With a loss against Chelsea getting us no closer to safety, there is a chance that we will go into the final game of the season playing for our Premier League lives. In fact, I mentioned many months ago that it could come down to exactly that – the winner survives, the loser gets relegated.

However, Tuesday night could provide something for both ourselves and Sunderland with a loss putting Wigan Athletic through the trap door, mere days after clinching the FA Cup. Should Wigan draw, they can reach Sunderland but not us. Win, and we are in the firing line.

The reality is that Sunderland will be more worried about the Arsenal-Wigan game than we will. If Wigan get anything at all from Arsenal, Sunderland could be relegated by losing against Tottenham if we fail to beat them at the DW Stadium.

There are, as expected, multiple permutations of what can happen, though Tuesday night will be critical for Aston Villa despite the team not playing that night – we may well be Arsenal fans for the night hoping Wigan get beaten and relegated.

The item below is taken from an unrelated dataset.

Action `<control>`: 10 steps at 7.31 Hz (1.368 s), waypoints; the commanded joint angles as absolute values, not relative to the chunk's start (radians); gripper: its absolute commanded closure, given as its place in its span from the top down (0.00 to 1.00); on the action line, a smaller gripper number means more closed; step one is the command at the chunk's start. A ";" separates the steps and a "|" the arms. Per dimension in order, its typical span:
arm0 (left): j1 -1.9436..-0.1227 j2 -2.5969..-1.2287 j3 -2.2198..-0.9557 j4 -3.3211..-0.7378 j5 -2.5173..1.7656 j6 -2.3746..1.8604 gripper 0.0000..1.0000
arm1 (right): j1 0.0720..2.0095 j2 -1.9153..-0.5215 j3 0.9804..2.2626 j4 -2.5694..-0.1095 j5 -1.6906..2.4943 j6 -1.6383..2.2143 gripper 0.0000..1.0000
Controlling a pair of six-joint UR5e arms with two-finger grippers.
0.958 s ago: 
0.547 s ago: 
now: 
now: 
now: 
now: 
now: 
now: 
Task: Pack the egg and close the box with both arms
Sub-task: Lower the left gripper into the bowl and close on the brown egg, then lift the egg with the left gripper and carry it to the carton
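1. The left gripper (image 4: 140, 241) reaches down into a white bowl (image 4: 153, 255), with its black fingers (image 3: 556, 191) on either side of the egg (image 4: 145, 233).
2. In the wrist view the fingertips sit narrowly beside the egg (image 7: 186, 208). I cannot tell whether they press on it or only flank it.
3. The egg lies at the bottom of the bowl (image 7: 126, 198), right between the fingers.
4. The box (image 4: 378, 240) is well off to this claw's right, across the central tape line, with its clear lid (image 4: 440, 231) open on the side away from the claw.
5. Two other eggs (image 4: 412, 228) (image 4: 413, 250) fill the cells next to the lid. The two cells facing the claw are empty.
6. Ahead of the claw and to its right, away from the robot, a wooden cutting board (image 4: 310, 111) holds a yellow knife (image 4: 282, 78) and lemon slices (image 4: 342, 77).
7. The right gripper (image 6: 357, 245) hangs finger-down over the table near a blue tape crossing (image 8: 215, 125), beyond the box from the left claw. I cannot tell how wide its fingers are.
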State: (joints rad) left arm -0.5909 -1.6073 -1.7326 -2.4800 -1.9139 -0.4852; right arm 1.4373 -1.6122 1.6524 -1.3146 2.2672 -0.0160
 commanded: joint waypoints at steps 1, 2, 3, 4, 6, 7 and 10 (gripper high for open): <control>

What is for certain is that only three teams can now go down with already relegated Reading and Queens Park Rangers – ourselves, Sunderland, and Wigan. Wigan have the most ground to make up but have two games to do so, with ourselves and Sunderland surviving based on one game.

So can we feel confident of survival right now, as we speak on Monday morning? The honest answer is no. Mathematically we are still capable of being relegated and, until the spectre is finally exorcised from our reality, we have to fight for our lives to stay in the league.

Probability may well dictate that Sunderland will go down even if we are beaten by Wigan, though that will only happen if Arsenal also get beaten by the Latics, a far from certain possibility. With all that in mind, betting odds will put Villa’s survival as the most likely of the three clubs in danger.

What we do know is that football is far from straight forward. If it was, Wigan wouldn’t have made the FA Cup final, never mind won it. Do Robert Martinez’s men have yet more luck to keep them up, or is the rumoured plan to move Wigan’s affable Spaniard to Everton enough to keep Wigan’s focus from yet another great escape?

Few can doubt that Wigan have provided some amazing moments in the chronology of relegation battles over the period of Martinez’s tenure at the club, though few Villans or Mackems will be lauding such a contribution to Premier League history if it costs either set of fans’ place in the top flight.

Speaking personally, I hope it is Wigan that go down. Whilst some of our fans still hold umbrage with Sunderland because of their former management via Martin O’Neill, I bear no grudge to their club or fans. Wigan, on the other hand, have, until this weekend at least, done little to prove why their team has been lauded for their style-without-substance approach with eternal relegation battles proving that playing nice doesn’t win you any awards, nor keep you safe from any dangers either.

Of course, people could say the same of our own club this season, but we can’t go down, can we?